Field Reports: Maurice Snyder on Helping U.S. Businesses Grow Internationally

Maurice Snyder

Madison is very memorable to my wife Miriam and I since both our children, John and Lucy, were born there. When I earned my PhD in 1969 in bioengineering, one possibility was to do research and/or teaching.

However, my first job was in business development at Electronic Associates in New Jersey. This company supplied real-time simulation computer systems similar to those I used for my PhD research in cardiovascular blood pressures and flows—a state-of-the-art computer at that time for all real-time simulations. My advisor, (the late) Electrical Engineering Professor Vincent Rideout, was the driving force to secure NSF funding for this real-time computer lab, the largest such lab at any U.S. university.

With Electronic Associates, I helped develop and expand the company’s simulation business. After five years, I was relocated to our office in Sydney, Australia, to expand our Australian and New Zealand simulation business.

Although I had never lived outside the United States before, Miriam and the kids could not wait to go. After two years in Australia, I relocated to the Philippines as marketing director for Asia, including Japan, Korea, Taiwan, Singapore and India.

After one year, I resigned from Electronic Associates and started a Philippine company, Universal Computer Services, for sales and service of computers and computer-related equipment. My family and I were in the Philippines for 12 years during the Aquino assassination (1983) and the revolution that ousted President Marcos (1986). John and Lucy went through grade school and high school in the International School (IS) of Manila, a K-12 school with 55 nationalities—a great education with awesome international exposures. Miriam was president of the IS Manila board at that time—its first female president.

Our company, Universal Computer Services, at that time had 22 employees and had become the fifth-largest computer company in the Philippines. But in 1989, we moved back to the United States, to Ann Arbor, Michigan, and I became international director at Applied Dynamics International, a supplier of state-of-the-art real-time simulation computers.

For the next 18 years, I traveled to Asia (which by now was almost like home) four times a year, two weeks at a time. All of our simulation computer products were designed and manufactured in Ann Arbor, Michigan, and exported to Japan, Korea, Taiwan, China, Singapore, India and Australia.

After 18 years with the company, I resigned, and for the next four years, taught international business in the Eastern Michigan University College of Business in Ypsilanti, Michigan. I used my international export experience to teach practical aspects of international business.

Part of my current work is with the U.S. Department of Commerce and the East Michigan District Export Council to help small and medium businesses begin to export or increase their exports.

Mount Fuji

Only a very, very low percent of small- and medium-size U.S. businesses export their products. Yet, exports are a great way to increase business and are the main purpose behind President Obama’s National Export Initiative to double exports within five years.

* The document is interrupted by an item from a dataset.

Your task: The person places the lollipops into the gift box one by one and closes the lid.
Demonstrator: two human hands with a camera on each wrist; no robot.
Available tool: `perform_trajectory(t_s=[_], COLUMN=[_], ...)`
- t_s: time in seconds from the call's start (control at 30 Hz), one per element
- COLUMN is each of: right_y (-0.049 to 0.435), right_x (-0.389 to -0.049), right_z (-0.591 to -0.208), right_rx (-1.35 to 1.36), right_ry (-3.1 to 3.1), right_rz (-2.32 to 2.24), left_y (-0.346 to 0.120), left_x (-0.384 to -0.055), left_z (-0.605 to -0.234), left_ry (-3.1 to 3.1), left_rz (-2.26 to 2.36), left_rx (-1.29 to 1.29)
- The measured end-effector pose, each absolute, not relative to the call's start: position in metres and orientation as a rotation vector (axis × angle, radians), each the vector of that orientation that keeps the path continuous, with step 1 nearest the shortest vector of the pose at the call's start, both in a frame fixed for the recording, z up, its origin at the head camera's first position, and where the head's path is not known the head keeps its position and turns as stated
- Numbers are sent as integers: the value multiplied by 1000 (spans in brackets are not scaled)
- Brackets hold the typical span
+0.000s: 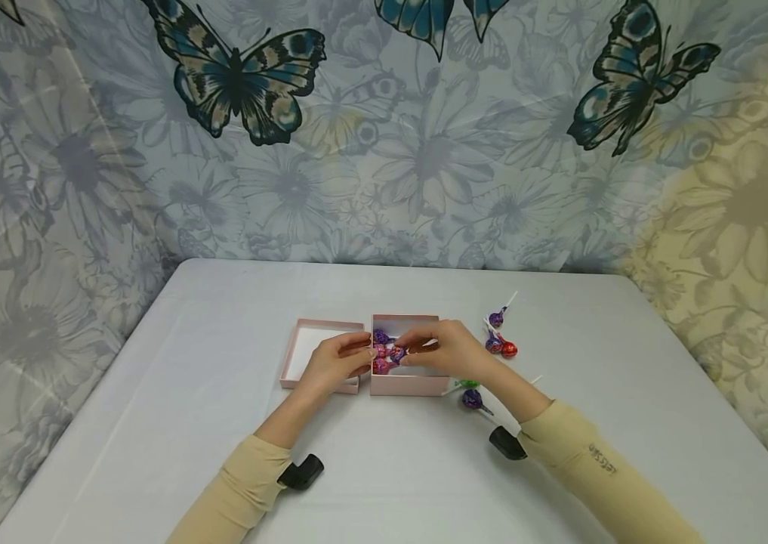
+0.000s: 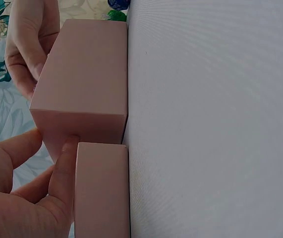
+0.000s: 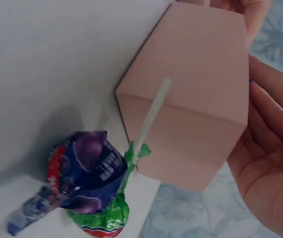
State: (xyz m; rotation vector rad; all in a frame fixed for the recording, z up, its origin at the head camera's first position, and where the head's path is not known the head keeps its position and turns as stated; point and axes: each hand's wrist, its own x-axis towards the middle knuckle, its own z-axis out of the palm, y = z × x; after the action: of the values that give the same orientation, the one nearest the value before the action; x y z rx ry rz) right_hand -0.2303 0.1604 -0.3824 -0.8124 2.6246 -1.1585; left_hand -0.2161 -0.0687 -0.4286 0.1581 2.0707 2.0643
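Pink box (image 1: 409,384): open, near table centre; several wrapped lollipops (image 1: 384,352) inside, purple and red, seen from the head view only. Wrist views give only the outer walls, contents hidden.

Pink lid (image 1: 302,355): upturned, white inside, at 9 o'clock of the box, walls touching or almost so. Left wrist view shows lid corner (image 2: 101,188) and box corner (image 2: 82,84) just beside each other on the grey table (image 2: 215,124).

Left hand (image 1: 337,363): at the seam between lid and box, fingertips reaching over the box's left edge toward the sweets. Left wrist view shows a finger (image 2: 64,173) lying along the lid wall up to the box; fingers fairly straight, nothing clasped that can be seen.

Right hand (image 1: 441,349): over the box opening from 3 o'clock, fingers bent down among the lollipops; whether a sweet is pinched cannot be told. Right wrist view shows the palm (image 3: 267,148) open beside the box wall (image 3: 196,99).

Loose lollipops, 3 o'clock of the box: two purple and one red group (image 1: 501,341). At 5 o'clock: green one (image 1: 468,384) and purple one (image 1: 473,399). Right wrist view alone gives these close up: purple wrapper (image 3: 89,171) over green wrapper (image 3: 104,218), a white stick (image 3: 151,116) leaning across the box wall.

Beige sleeves (image 1: 587,468), a black wrist mount (image 1: 302,472) on each arm.
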Motion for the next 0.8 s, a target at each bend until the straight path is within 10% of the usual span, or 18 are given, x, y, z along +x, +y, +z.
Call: perform_trajectory(t_s=[0.8], right_y=[135], right_x=[-262], right_z=[-392], right_rx=[-1341], right_ry=[2335], right_rz=[-701], left_y=[-70], left_x=[-218], left_z=[-431], left_ry=[2047], left_rz=[2077], left_rx=[165])
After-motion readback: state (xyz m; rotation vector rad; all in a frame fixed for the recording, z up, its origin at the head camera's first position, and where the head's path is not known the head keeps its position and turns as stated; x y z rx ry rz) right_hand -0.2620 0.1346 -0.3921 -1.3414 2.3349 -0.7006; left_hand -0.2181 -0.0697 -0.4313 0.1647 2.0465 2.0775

My challenge is to use my 30-plus years of export business experience to change the mindset of most small- and medium-size businesses that regard international export business as mysterious, inherently difficult, filled with corruption, can’t get paid, can’t find overseas customers, etc.

I tell these companies that most large successful companies have 50 to 75 percent of their sales outside the United States. After all, the United States is only 6 percent of the world’s population: Most of our customers are outside the United States!

I am forever grateful for the education and guidance I received from Professor Rideout and the faculty of the (then) electrical engineering department at the University of Wisconsin-Madison.